Je n’aime pas les fleurs.

Non seulement, c’est un peu le cadeau facile« Tiens je vais lui offrir des fleurs. Les femmes aiment les fleurs. » Super champion ! – mais en plus, vous conviendrez que cela n’est pas spécialement excitant pour les hommes d’acheter des fleurs. Enfin, je crois. Quant aux femmes, il n’y a pas non plus de quoi se taper de joie les fesses sur la moquette à la réception d’un bouquet. Sincèrement, on s’en fiche un peu.
Mais voilà, les conventions sociales, l’imagerie du romantisme forcent hommes et femmes à être d’accord sur le principe de la bonne idée bouquet et à afficher un sourire de façade qui signe le consensus de ce que devrait être le bonheur de la vie de couple. Foutaises.

La raison pour laquelle je n’aime pas vraiment les fleurs est qu’elles meurent. Elles sont le parfum de la mort. Sa symbolique à peine masquée.

D’accord, à première vue un bouquet ça sent plutôt bon, ça égaye la maison surtout par temps de pluie, c’est assez jolie, ça cache bien les tâches sur la nappe une fois le vase posé dessus,… Mais moi, à chaque fois que l’on m’offre des fleurs, cela me donne l’impression que l’on me refourgue un chaton en phase terminale.
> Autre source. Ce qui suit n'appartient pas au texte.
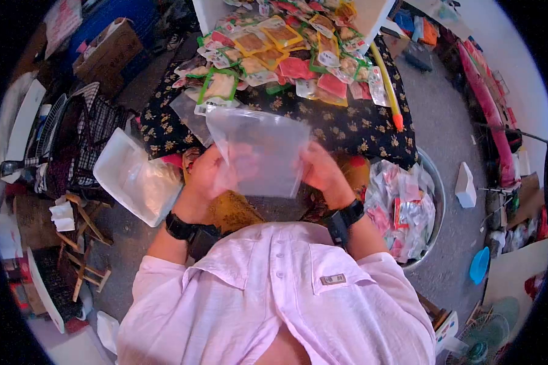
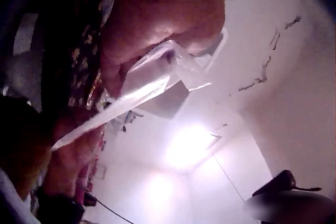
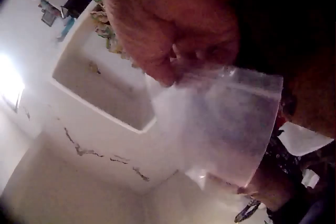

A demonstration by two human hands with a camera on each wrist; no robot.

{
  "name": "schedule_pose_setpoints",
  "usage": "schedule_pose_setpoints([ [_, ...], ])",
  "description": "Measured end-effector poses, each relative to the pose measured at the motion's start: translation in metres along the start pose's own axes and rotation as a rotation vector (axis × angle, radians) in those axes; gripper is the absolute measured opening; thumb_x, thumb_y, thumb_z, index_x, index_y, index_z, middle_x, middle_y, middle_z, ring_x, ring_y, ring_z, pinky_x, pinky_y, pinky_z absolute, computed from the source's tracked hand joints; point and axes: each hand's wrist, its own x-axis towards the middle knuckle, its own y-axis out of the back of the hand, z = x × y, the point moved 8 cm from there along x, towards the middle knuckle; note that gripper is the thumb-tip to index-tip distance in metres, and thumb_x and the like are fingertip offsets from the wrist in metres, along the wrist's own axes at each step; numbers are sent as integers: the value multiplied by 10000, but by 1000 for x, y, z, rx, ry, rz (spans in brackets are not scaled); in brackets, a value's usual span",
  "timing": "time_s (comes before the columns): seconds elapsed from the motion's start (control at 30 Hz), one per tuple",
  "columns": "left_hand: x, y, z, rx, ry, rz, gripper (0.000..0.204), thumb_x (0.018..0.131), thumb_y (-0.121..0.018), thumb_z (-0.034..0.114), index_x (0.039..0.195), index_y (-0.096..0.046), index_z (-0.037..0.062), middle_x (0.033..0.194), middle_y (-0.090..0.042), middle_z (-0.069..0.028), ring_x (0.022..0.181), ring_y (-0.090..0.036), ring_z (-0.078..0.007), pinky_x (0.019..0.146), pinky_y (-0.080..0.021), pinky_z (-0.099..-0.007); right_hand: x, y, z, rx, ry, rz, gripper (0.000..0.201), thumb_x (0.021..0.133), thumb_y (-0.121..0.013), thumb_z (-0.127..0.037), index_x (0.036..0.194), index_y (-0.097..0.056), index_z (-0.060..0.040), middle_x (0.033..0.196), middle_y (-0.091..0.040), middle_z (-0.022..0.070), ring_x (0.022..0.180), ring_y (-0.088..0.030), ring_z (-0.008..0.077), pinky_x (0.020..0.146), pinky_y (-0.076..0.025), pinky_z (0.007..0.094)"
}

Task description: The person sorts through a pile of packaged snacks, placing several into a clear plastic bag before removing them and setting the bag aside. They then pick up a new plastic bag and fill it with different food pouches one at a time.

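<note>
Packets [image 1: 280, 45] piled on dark floral cloth [image 1: 353, 131].

head: fisheye-bent, black corners | wrists: dim foregrounds, ceiling glare, soft blur

In the head view, the white box [image 1: 372, 19] is cut off at the top edge, and the print on the food packets [image 1: 251, 42] is too small to read. The left hand [image 1: 208, 173] is partly blurred behind the clear plastic bag [image 1: 268, 152]. The right wrist view's top edge crops the right hand [image 3: 170, 16].
</note>
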Motion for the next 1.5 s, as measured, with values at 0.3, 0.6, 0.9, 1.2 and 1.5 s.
schedule_pose_setpoints([
  [0.3,44,55,58,829,-658,608,176,804,-464,148,914,-463,11,856,-516,-93,799,-506,-219,695,-401,-298,21,35,-74,-622,226,381,104,704,-567,-92,759,-500,-33,634,-512,21,516,-463,103,441,-362,225],
  [0.6,112,-16,-19,1795,-419,273,302,700,-565,268,868,-512,24,872,-514,-145,818,-509,-281,706,-410,-350,62,93,-63,-1099,255,593,231,677,-600,-172,808,-530,5,711,-564,65,618,-521,131,549,-434,262],
  [0.9,127,-15,-32,1743,-249,324,317,698,-539,329,829,-537,41,844,-530,-164,816,-506,-316,693,-402,-390,52,57,-52,-732,248,354,173,743,-548,-150,830,-528,-2,724,-555,53,624,-514,126,537,-424,254],
  [1.2,135,2,-33,1615,-271,324,233,719,-467,235,813,-521,28,774,-540,-169,744,-525,-320,641,-402,-380,49,46,-51,-569,132,323,190,756,-533,-173,846,-521,-6,717,-546,48,598,-515,122,526,-430,229],
  [1.5,127,11,-21,1396,-453,522,194,730,-449,204,758,-501,19,731,-536,-185,710,-513,-356,601,-390,-424,51,49,-58,-797,114,327,137,766,-518,-157,815,-524,-30,712,-537,25,610,-495,96,520,-402,222],
])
C’est comme me dire « Il est choupi hein ? Il est pour toi. Au fait, il va clapser dans 5 jours ». Charge à moi de lui prodiguer les derniers soins palliatifs et de l’amener à l’entrée de ce grand tunnel qu’est la poubelle.

N’allez pas croire que je sois la seule à penser ceci. Les grands écrivains se sont également penchés sur le sujet.
« Mignonne allons voir si la rose qui se matin avait éclose gnagnagna… » Vous connaissez tous la suite de ce poème ronsardien. A la première lecture, on se dit « Tiens, le gars est cool, il amène sa copine en promenade. Ils vont regarder les abeilles, compter les pétales, tout ça tout ça… ». C’est vrai que pour l’époque, c’était quand même super sympa qu’un homme se préoccupe d’aérer sa fiancée tant la place des femmes était ou à la cuisine ou à la conversation de salon. Mais que nenni mes braves ! Je ne vais pas vous refaire l’explication de texte (référez-vous à vos cours de littérature de 2nde), mais ce que l’on peut y lire en substance c’est « Regarde ma pauvre fille, tu vas finir comme cette rose : vieille, moche et morte* ! ».
*Par extrapolation.

Donc, pour en revenir à mon cas plus personnel et afin d’entrer dans le côté pratique des choses, je vous invite à reconsidérer mon cadeau de Saint-Valentin comme tel. Si on calcule qu’en moyenne un bouquet coûte 30 ou 40 euros – 70 si vous êtes généreux -, et que vous souhaitez vraiment me faire plaisir : envoyez-moi l’argent en cash.
Certes, d’aucun d’entre vous pourrait penser que ce cadeau est assez impersonnel, mais dites-vous que me retrouver pendant cinq jours en train de petit-déjeuner face à un bouquet de futurs cadavres n’est pas ce qui pourrait me donner un max d’entrain pour démarrer la journée. Et bien sûr vous ne voulez pas que je perde l’appétit, non? Non. Bien.